**Activity:**
Drop every picture. Return the rest of the entries exactly.

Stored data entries
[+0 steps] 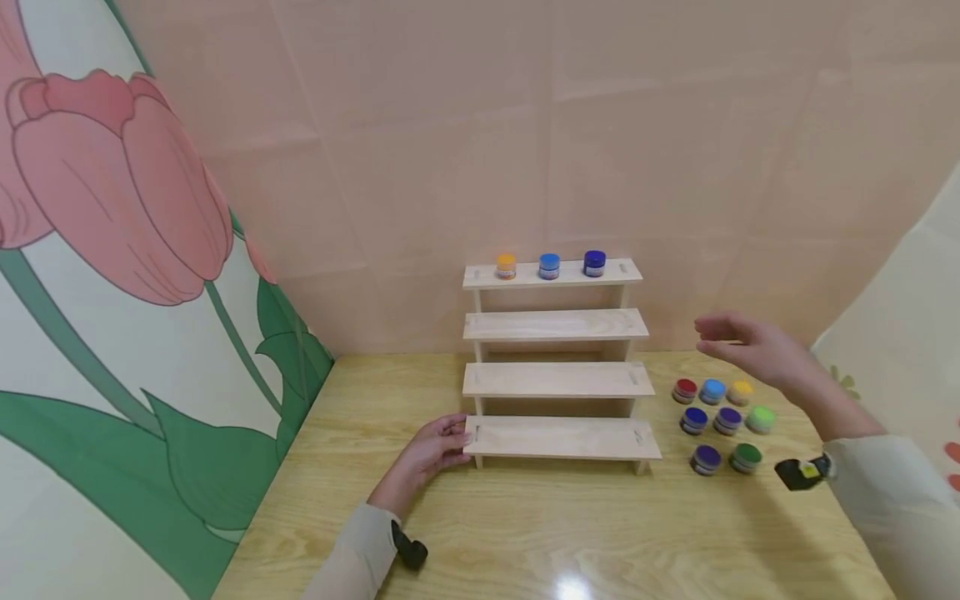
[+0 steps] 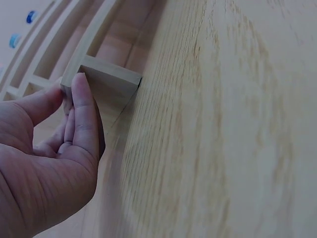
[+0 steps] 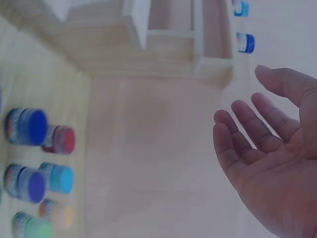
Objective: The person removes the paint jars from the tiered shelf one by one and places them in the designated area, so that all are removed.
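A pale wooden four-step rack (image 1: 558, 379) stands on the table. My left hand (image 1: 433, 450) pinches the left end of its lowest step; the left wrist view shows the thumb above and fingers (image 2: 84, 114) at the board's edge. On the top step sit an orange jar (image 1: 506, 267), a light blue jar (image 1: 549, 267) and a dark blue jar (image 1: 594, 264), side by side. My right hand (image 1: 757, 346) is raised in the air right of the rack, holding nothing, its fingers (image 3: 265, 121) loosely bent and apart from the thumb.
Several small paint jars stand in rows on the table right of the rack, among them a red jar (image 1: 684, 390), a yellow jar (image 1: 740, 392), a light green jar (image 1: 761, 419) and a dark green jar (image 1: 746, 457). A pinkish sheet (image 1: 420, 167) hangs behind the wooden table (image 1: 525, 533).
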Motion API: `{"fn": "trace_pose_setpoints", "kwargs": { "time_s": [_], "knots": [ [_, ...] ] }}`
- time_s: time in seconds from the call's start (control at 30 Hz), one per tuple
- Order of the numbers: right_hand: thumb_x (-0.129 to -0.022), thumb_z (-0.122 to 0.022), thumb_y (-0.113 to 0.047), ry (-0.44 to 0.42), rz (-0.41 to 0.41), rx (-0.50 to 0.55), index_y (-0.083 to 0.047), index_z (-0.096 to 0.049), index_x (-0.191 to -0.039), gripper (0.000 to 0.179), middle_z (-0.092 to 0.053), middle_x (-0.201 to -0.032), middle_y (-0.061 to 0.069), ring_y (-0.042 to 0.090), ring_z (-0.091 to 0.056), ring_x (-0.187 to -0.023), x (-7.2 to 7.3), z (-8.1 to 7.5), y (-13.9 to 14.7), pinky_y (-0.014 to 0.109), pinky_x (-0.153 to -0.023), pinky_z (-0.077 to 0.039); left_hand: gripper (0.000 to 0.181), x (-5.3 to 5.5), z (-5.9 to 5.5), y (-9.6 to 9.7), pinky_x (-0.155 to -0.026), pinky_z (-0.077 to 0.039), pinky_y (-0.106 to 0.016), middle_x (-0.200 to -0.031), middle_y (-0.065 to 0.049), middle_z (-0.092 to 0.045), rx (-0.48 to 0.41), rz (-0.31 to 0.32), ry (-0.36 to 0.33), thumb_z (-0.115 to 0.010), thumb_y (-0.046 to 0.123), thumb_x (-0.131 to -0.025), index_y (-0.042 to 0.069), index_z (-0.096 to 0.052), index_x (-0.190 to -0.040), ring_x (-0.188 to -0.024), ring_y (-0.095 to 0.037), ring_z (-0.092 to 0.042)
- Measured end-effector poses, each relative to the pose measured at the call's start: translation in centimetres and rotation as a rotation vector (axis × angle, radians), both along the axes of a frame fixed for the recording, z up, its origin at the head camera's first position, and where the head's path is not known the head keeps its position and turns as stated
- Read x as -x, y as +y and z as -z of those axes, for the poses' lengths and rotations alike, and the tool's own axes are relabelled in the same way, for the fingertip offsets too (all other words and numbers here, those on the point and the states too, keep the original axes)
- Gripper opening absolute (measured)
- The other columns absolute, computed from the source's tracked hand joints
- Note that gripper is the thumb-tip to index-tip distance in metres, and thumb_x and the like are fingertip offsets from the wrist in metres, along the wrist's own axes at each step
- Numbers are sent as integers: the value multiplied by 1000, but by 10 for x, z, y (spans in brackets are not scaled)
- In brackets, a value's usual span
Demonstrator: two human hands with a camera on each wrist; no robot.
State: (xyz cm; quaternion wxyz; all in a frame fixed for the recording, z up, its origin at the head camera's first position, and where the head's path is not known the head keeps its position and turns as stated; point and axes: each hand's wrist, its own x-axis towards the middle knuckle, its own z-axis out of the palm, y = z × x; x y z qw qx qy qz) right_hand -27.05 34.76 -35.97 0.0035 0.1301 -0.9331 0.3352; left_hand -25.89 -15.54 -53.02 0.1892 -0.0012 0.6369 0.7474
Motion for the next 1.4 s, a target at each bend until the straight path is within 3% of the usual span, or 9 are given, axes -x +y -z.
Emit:
{"fn": "trace_pose_setpoints", "kwargs": {
  "time_s": [0.53,0.83,1.1,1.4],
  "knots": [
    [-101,-58,-48,19,-13,124,-1,-45,-146,66,-53,-141,25,41,-50,-129,33,-42,-53,62,-107,-42,59,4,-1,0,-72,-61,-25,-108,-5,-54,7,-8,-6,-63,-1,-97,-6,-38,-150,-83,-14,-63],
    [-100,-60,-47,16,20,174,0,-46,-146,67,-51,-143,26,42,-47,-131,56,-53,-70,63,-110,-38,58,3,-1,-1,-73,-62,-26,-108,-6,-56,16,-10,7,-63,-1,-97,-7,-39,-150,-85,-15,-65],
    [-100,-59,-51,-4,37,184,-3,-46,-147,69,-48,-146,24,43,-45,-134,71,-58,-82,65,-112,-37,57,1,-3,-1,-72,-62,-26,-107,-6,-57,16,-24,-23,-64,-1,-97,-6,-41,-149,-85,-16,-66],
    [-102,-61,-38,13,43,221,-1,-47,-146,60,-49,-146,24,42,-45,-134,88,-62,-97,61,-112,-38,58,-2,-3,1,-74,-62,-27,-109,-7,-57,25,-20,-13,-65,0,-96,-6,-40,-149,-86,-16,-65]
  ]
}}
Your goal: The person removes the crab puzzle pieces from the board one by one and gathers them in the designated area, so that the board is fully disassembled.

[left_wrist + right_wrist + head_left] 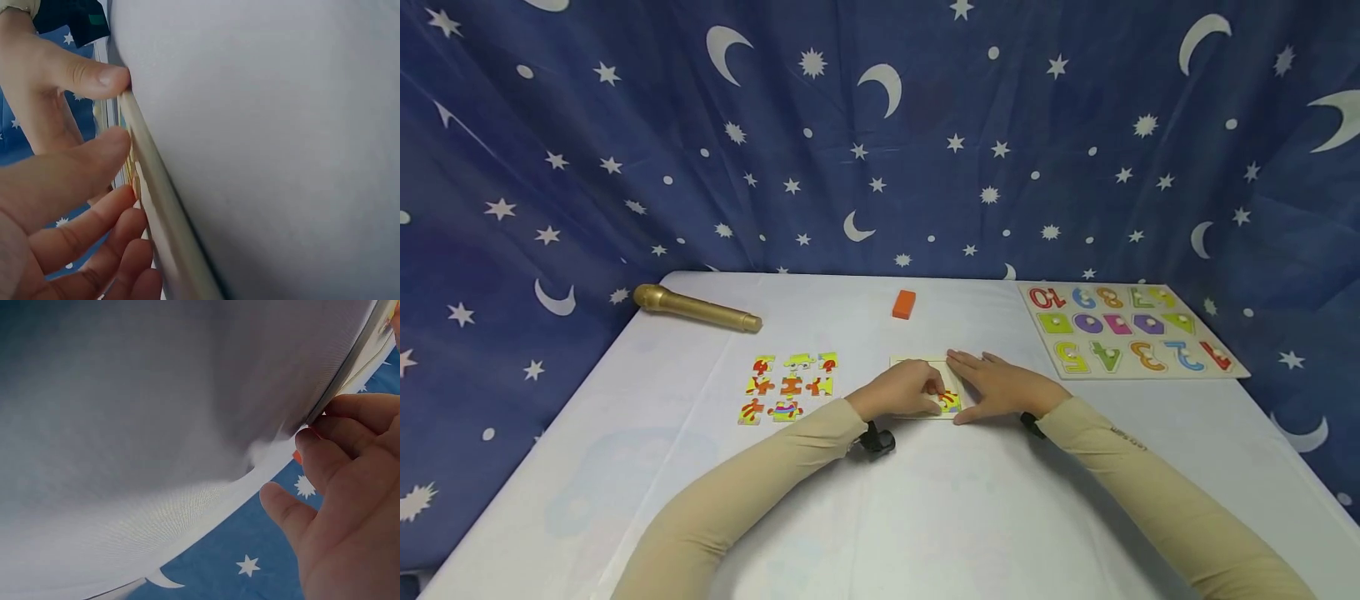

**Reply to the exercise:**
[+0 steps] 
[+0 steps] 
[+0 steps] 
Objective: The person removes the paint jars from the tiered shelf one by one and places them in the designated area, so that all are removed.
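A pale wooden four-step rack (image 1: 558, 379) stands on the table. My left hand (image 1: 433, 450) pinches the left end of its lowest step; the left wrist view shows the thumb above and fingers (image 2: 84, 114) at the board's edge. On the top step sit an orange jar (image 1: 506, 267), a light blue jar (image 1: 549, 267) and a dark blue jar (image 1: 594, 264), side by side. My right hand (image 1: 757, 346) is raised in the air right of the rack, holding nothing, its fingers (image 3: 265, 121) loosely bent and apart from the thumb.
Several small paint jars stand in rows on the table right of the rack, among them a red jar (image 1: 684, 390), a yellow jar (image 1: 740, 392), a light green jar (image 1: 761, 419) and a dark green jar (image 1: 746, 457). A pinkish sheet (image 1: 420, 167) hangs behind the wooden table (image 1: 525, 533).
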Motion API: `{"fn": "trace_pose_setpoints", "kwargs": { "time_s": [_], "knots": [ [_, ...] ] }}`
- time_s: time in seconds from the call's start (control at 30 Hz), one per tuple
- Order of the numbers: right_hand: thumb_x (-0.129 to -0.022), thumb_z (-0.122 to 0.022), thumb_y (-0.113 to 0.047), ry (-0.44 to 0.42), rz (-0.41 to 0.41), rx (-0.50 to 0.55), index_y (-0.083 to 0.047), index_z (-0.096 to 0.049), index_x (-0.191 to -0.039), gripper (0.000 to 0.179), middle_z (-0.092 to 0.053), middle_x (-0.201 to -0.032), middle_y (-0.061 to 0.069), ring_y (-0.042 to 0.090), ring_z (-0.091 to 0.056), ring_x (-0.187 to -0.023), x (-7.2 to 7.3), z (-8.1 to 7.5), y (-13.9 to 14.7), pinky_y (-0.014 to 0.109), pinky_x (-0.153 to -0.023), pinky_z (-0.077 to 0.039); left_hand: gripper (0.000 to 0.181), x (-5.3 to 5.5), z (-5.9 to 5.5), y (-9.6 to 9.7), pinky_x (-0.155 to -0.026), pinky_z (-0.077 to 0.039), pinky_y (-0.106 to 0.016), middle_x (-0.200 to -0.031), middle_y (-0.065 to 0.049), middle_z (-0.092 to 0.045), rx (-0.48 to 0.41), rz (-0.31 to 0.32), ry (-0.36 to 0.33), thumb_z (-0.115 to 0.010), thumb_y (-0.046 to 0.123), thumb_x (-0.131 to -0.025), index_y (-0.042 to 0.069), index_z (-0.096 to 0.052), index_x (-0.190 to -0.040), ring_x (-0.188 to -0.024), ring_y (-0.095 to 0.037), ring_z (-0.092 to 0.042)
- Measured end-effector poses, each relative to the pose measured at the call's start: translation in centimetres and rotation as a rotation vector (axis × angle, radians), both along the axes of a frame fixed for the recording, z up, its origin at the head camera's first position, and where the head's path is not known the head keeps its position and turns as stated
- Read x as -x, y as +y and z as -z of those axes, for the poses' lengths and rotations alike, and the tool's own axes are relabelled in the same way, for the fingertip offsets too (all other words and numbers here, those on the point and the states too, keep the original axes)
- Gripper opening absolute (measured)
- The other columns absolute, computed from the source's tracked hand joints
- Note that gripper is the thumb-tip to index-tip distance in metres, and thumb_x and the like are fingertip offsets from the wrist in metres, along the wrist's own axes at each step
- Numbers are sent as integers: the value multiplied by 1000, but by 10 for x, z, y (spans in brackets are not scaled)
- In brackets, a value's usual span
Demonstrator: two human hands with a camera on each wrist; no robot.
State: (xyz cm; quaternion wxyz; all in a frame fixed for the recording, z up, its origin at the head camera's first position, and where the head's path is not known the head keeps its position and turns as stated; point and axes: each hand's wrist, its own x-axis towards the middle knuckle, its own z-axis out of the palm, y = z × x; x y z qw qx qy qz) right_hand -27.05 34.76 -35.97 0.0035 0.1301 -0.9331 0.3352; left_hand -25.89 -15.54 -53.02 0.1892 -0.0012 0.6369 0.7474
Motion for the next 1.4 s, a target at each bend until the straight path is within 3% of the usual span, or 9 are given, axes -x +y -z.
Emit:
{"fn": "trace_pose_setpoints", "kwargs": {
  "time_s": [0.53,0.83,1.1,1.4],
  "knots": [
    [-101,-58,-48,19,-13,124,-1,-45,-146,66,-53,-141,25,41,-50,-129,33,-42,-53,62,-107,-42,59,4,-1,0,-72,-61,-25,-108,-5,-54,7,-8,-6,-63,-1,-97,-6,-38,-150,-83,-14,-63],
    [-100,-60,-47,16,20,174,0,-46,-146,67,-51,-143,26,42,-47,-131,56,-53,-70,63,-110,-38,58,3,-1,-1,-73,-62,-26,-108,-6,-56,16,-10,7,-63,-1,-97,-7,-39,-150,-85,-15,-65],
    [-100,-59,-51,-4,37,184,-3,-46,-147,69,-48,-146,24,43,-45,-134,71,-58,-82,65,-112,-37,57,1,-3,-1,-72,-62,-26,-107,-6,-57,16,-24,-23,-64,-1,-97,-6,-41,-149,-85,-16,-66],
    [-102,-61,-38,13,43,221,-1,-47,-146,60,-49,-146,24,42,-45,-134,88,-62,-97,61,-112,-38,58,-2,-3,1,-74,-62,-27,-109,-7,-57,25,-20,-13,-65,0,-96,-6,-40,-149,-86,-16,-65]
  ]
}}
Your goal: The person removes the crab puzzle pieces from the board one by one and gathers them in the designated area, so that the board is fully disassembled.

[left_wrist + right_wrist + head_left] 

No further work remains in this exercise.